Blood Transfusion During Total Ankle Arthroplasty Is Associated With Increased In-Hospital Complications and Costs

Academic Article


  • Introduction. Total ankle arthroplasty (TAA) is an increasingly used, effective treatment for end-stage ankle arthritis. Although numerous studies have associated blood transfusion with complications following hip and knee arthroplasty, its effects following TAA are largely unknown. This study uses data from a large, nationally representative database to estimate the association between blood transfusion and inpatient complications and hospital costs following TAA. Methods. Using the Nationwide Inpatient Sample (NIS) database from 2004 to 2014, 25 412 patients who underwent TAA were identified, with 286 (1.1%) receiving a blood transfusion. Univariate analysis assessed patient and hospital factors associated with blood transfusion following TAA. Results.

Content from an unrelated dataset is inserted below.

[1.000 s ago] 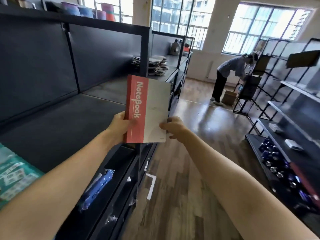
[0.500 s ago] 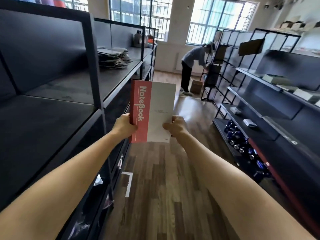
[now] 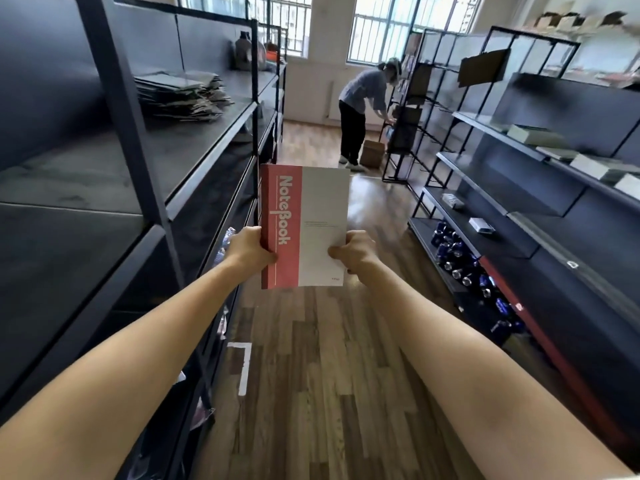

Patients requiring blood transfusion were more likely to be female, African American, Medicare recipients, and treated in nonteaching hospitals. Average length of stay for patients following transfusion was 3.0 days longer, while average inpatient cost was increased by approximately 50%. Patients who received blood transfusion were significantly more likely to suffer from congestive heart failure, peripheral vascular disease, hypothyroidism, coagulation disorder, or anemia. Acute renal failure was significantly more common among patients receiving blood transfusion (P <.001). Conclusion. Blood transfusions following TAA are infrequent and are associated with multiple medical comorbidities, increased complications, longer hospital stays, and increased overall cost. Levels of Evidence: Level III: Retrospective, comparative study.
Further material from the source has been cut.